Task statement: Entries follow. Set all of them down as they stand.

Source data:
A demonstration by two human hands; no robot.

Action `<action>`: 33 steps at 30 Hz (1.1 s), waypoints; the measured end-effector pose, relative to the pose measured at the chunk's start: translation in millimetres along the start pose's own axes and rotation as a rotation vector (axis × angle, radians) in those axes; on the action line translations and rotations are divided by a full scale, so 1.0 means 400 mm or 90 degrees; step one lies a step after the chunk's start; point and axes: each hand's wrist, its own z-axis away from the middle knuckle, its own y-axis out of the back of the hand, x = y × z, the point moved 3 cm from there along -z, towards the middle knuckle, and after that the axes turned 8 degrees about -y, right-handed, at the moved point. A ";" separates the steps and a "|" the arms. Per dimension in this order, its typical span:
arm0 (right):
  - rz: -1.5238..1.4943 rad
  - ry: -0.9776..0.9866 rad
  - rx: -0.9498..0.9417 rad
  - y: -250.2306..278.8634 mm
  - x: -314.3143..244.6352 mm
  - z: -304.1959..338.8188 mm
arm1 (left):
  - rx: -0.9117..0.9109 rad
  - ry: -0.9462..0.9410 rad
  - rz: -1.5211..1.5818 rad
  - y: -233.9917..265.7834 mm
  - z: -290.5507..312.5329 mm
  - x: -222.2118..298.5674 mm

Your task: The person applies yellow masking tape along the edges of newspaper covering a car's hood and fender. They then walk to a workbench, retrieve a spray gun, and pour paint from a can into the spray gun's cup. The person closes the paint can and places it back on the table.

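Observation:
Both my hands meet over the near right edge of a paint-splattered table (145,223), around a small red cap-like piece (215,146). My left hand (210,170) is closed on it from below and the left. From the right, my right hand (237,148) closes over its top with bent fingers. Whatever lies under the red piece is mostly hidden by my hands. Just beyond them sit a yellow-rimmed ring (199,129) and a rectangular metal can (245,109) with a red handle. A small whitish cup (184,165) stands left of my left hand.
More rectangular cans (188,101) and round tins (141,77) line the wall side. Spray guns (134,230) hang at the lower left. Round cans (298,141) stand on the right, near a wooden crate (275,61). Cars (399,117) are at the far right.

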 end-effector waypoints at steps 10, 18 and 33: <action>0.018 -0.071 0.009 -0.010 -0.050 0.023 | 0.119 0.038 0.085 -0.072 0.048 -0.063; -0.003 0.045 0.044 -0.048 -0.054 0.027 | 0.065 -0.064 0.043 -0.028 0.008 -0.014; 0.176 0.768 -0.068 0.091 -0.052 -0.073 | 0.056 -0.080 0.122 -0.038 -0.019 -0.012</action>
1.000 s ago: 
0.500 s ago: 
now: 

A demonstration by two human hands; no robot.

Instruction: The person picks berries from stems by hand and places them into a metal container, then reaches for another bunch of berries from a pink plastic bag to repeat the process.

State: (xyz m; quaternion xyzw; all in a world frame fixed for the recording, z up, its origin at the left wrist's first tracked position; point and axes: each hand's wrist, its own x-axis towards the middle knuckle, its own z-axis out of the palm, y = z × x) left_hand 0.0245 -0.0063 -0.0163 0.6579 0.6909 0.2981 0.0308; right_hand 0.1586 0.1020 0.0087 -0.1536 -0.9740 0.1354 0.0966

Solution for this exercise:
A demonstration by two human hands; no robot.

Action `<action>`: 33 steps at 30 Hz (1.1 s), waypoints; the measured end-effector pose, relative to the pose measured at the chunk's start: translation in millimetres along the start pose's own axes and rotation as a rotation vector (axis × angle, radians) in those axes; on the action line translations and rotations are divided by a full scale, so 1.0 means 400 mm or 90 degrees; step one lies a step after the chunk's start; point and axes: each hand's wrist, its own z-axis away from the middle knuckle, its own y-axis out of the back of the hand, x = y × z, the point moved 3 cm from there along -z, towards the middle knuckle, and after that the axes turned 8 degrees about -y, right-handed, at the moved point. A ";" separates the steps and a "|" the arms. Per dimension in this order, its typical span:
arm0 (right):
  - rz: -1.5238..1.4943 rad
  - ry: -0.9776..0.9866 rad
  - rx: -0.9498..0.9417 rad
  - y: -250.2306..278.8634 mm
  - x: -314.3143..244.6352 mm
  - z: -304.1959..338.8188 mm
arm1 (left):
  - rx: -0.9117..0.9109 rad
  - ry: -0.9462..0.9410 rad
  - rz: -1.5211..1.5818 rad
  - y: -233.9917..265.7834 mm
  - z: -290.5507..312.5329 mm
  - x: -222.2118..298.5674 mm

Your task: The person applies yellow masking tape along the edges of newspaper covering a car's hood and fender. They then walk to a workbench, retrieve a spray gun, and pour paint from a can into the spray gun's cup. The person closes the paint can and places it back on the table.

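Observation:
Both my hands meet over the near right edge of a paint-splattered table (145,223), around a small red cap-like piece (215,146). My left hand (210,170) is closed on it from below and the left. From the right, my right hand (237,148) closes over its top with bent fingers. Whatever lies under the red piece is mostly hidden by my hands. Just beyond them sit a yellow-rimmed ring (199,129) and a rectangular metal can (245,109) with a red handle. A small whitish cup (184,165) stands left of my left hand.
More rectangular cans (188,101) and round tins (141,77) line the wall side. Spray guns (134,230) hang at the lower left. Round cans (298,141) stand on the right, near a wooden crate (275,61). Cars (399,117) are at the far right.
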
 end-effector waypoints at steps 10, 18 and 33: <action>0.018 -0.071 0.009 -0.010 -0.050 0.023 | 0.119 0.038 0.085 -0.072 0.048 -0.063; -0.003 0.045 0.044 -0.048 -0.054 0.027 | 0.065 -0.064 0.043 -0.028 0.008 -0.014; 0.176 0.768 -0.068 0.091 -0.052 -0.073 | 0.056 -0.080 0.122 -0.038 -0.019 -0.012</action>
1.000 s ago: 
0.500 s ago: 
now: 

A demonstration by two human hands; no robot.

Instruction: The person picks berries from stems by hand and places them into a metal container, then reaches for another bunch of berries from a pink plastic bag to repeat the process.

State: (xyz m; quaternion xyzw; all in a world frame fixed for the recording, z up, its origin at the left wrist's first tracked position; point and axes: each hand's wrist, its own x-axis towards the middle knuckle, its own z-axis out of the palm, y = z × x) left_hand 0.0245 -0.0063 -0.0163 0.6579 0.6909 0.2981 0.0308; right_hand 0.1586 0.1020 0.0087 -0.1536 -0.9740 0.1354 0.0966

The answer has been supplied in full.